On Tuesday I floated the idea of reading a near-future science fiction novel.  The goal was twofold: to get ideas about the future, while having fun. Readers here and elsewhere (Twitter, Facebook, email) voted for their favorites and contributed more suggestions.

Bacigalupi_The Water KnifeAfter brooding over your comments, here’s my selection for first book: The Water Knife (2015) (publisher link; Amazon; Audible) by Paulo Bacigalupi.  It’s about climate change warping the American Southwest, and how society changes as a result.  It’s also a thriller, with a good heaping of technology and politics.

Here’s a Science Friday discussion with the author. (thanks to David Allard)

Schedule: let’s dive in and read this through mid-August.  I can issue a post a week, say one for each third of the novel, to keep you all on track.

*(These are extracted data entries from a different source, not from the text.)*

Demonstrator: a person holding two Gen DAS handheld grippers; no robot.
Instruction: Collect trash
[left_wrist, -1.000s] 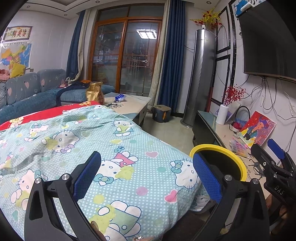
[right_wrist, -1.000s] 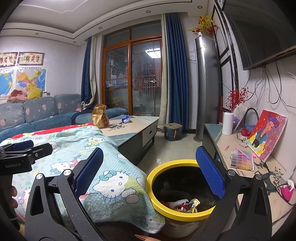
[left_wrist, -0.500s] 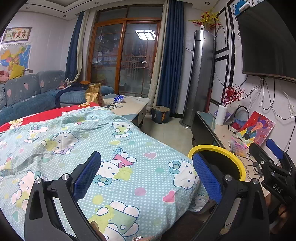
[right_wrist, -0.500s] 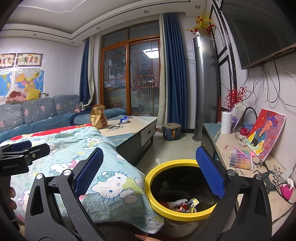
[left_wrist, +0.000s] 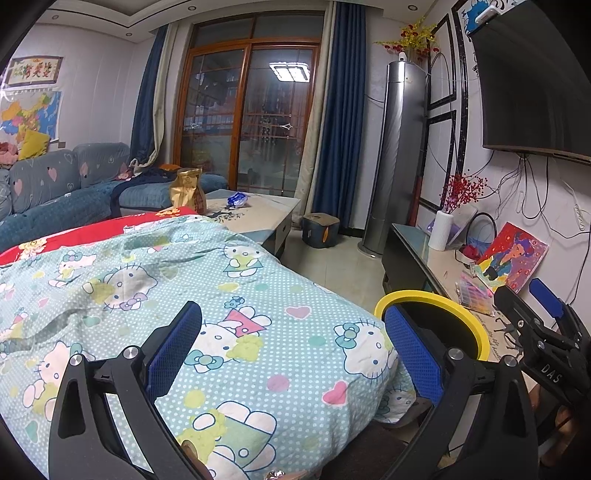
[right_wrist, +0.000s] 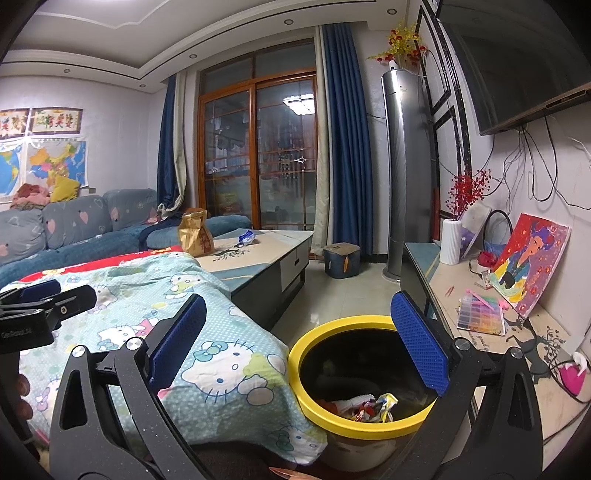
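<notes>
Your left gripper (left_wrist: 293, 347) is spread wide and empty over the cartoon-print blanket (left_wrist: 236, 295); your right gripper (right_wrist: 295, 339) is just as wide, empty, above the yellow-rimmed bin (right_wrist: 354, 430). The bin's base is hidden by the blanket's edge and your right fingers (right_wrist: 419, 343). Crumpled wrappers (right_wrist: 365, 404) lie inside it. On the coffee table (right_wrist: 266, 251) beyond stand a brown paper bag (right_wrist: 195, 233) and a blue wrapper (right_wrist: 246, 237), too small to make out.
</notes>
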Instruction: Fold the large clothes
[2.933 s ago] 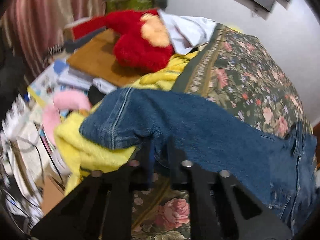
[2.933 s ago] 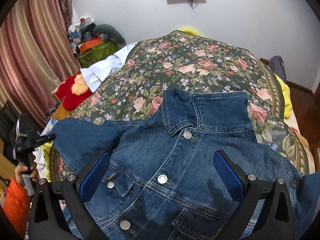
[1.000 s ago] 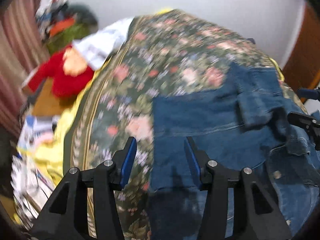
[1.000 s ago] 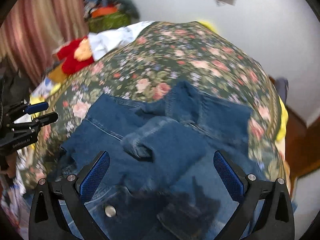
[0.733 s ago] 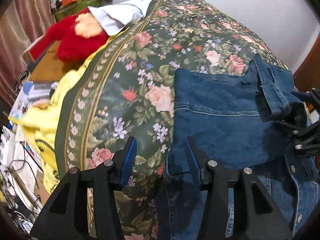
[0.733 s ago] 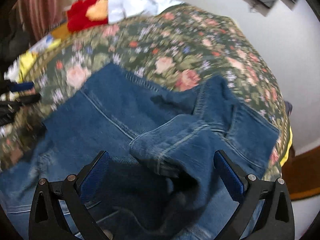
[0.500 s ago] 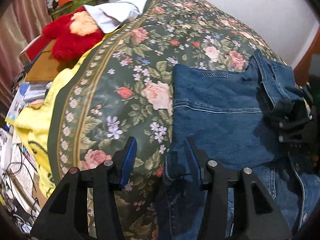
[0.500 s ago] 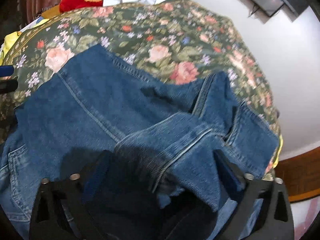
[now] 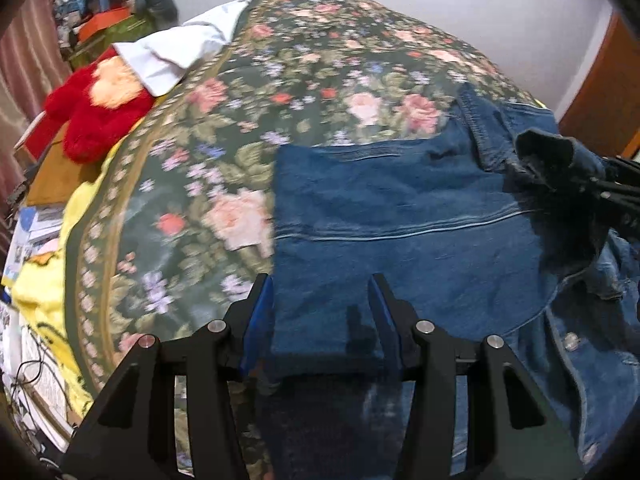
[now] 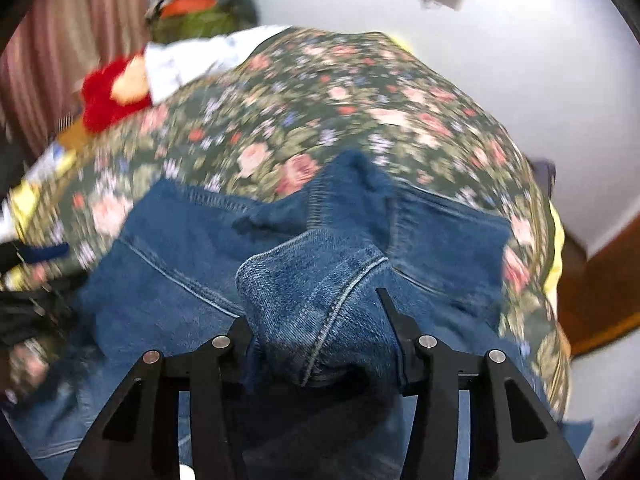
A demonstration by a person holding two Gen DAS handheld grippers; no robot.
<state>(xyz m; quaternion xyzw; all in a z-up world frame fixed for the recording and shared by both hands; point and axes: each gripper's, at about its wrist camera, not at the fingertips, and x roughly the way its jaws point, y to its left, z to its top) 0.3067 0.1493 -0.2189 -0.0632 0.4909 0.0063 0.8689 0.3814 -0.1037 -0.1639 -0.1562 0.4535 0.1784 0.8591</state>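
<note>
A blue denim jacket (image 9: 400,220) lies on the floral bedspread (image 9: 320,60), one side folded over its middle. My left gripper (image 9: 322,312) hangs low over the jacket's left folded edge, jaws half apart. Denim shows between the fingers, but the pads do not squeeze it. My right gripper (image 10: 316,328) is closing its jaws on a bunched sleeve fold (image 10: 316,280), and denim fills the gap between the fingers. In the left wrist view that sleeve end (image 9: 548,152) stands raised off the jacket beside the right gripper (image 9: 616,192).
A red plush toy (image 9: 92,112) and a white cloth (image 9: 180,52) lie at the bed's far left. A yellow blanket (image 9: 44,288) hangs off the left side above floor clutter. A wooden door (image 9: 600,92) stands at the right, with a wall behind the bed.
The right jaws have gone from wide apart to narrow around the sleeve fold, which now stands up. The left gripper has sunk toward the jacket's left edge, its opening unchanged.
</note>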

After that, here’s the list of titles that received two or more votes:

Madeline Ashby, Company Town
Ernest Cline, Ready Player One
Malka Older, Informocracy
Ada Palmer, Too Like the Lightning
Neal Stephenson, The Diamond Age
Charlie Stross, Rule 34
Daniel Suarez, Daemon
Vernor Vinge, Rainbows End
Andy Weir, The Martian

Let’s think about which one to read after Water Knife.  I’m leaning towards Company Town.

In the meantime, I’ll reach out to the author on Twitter.  Let’s see if he tweets back.

And happy reading!  Already I’m making sure I have a water bottle to hand…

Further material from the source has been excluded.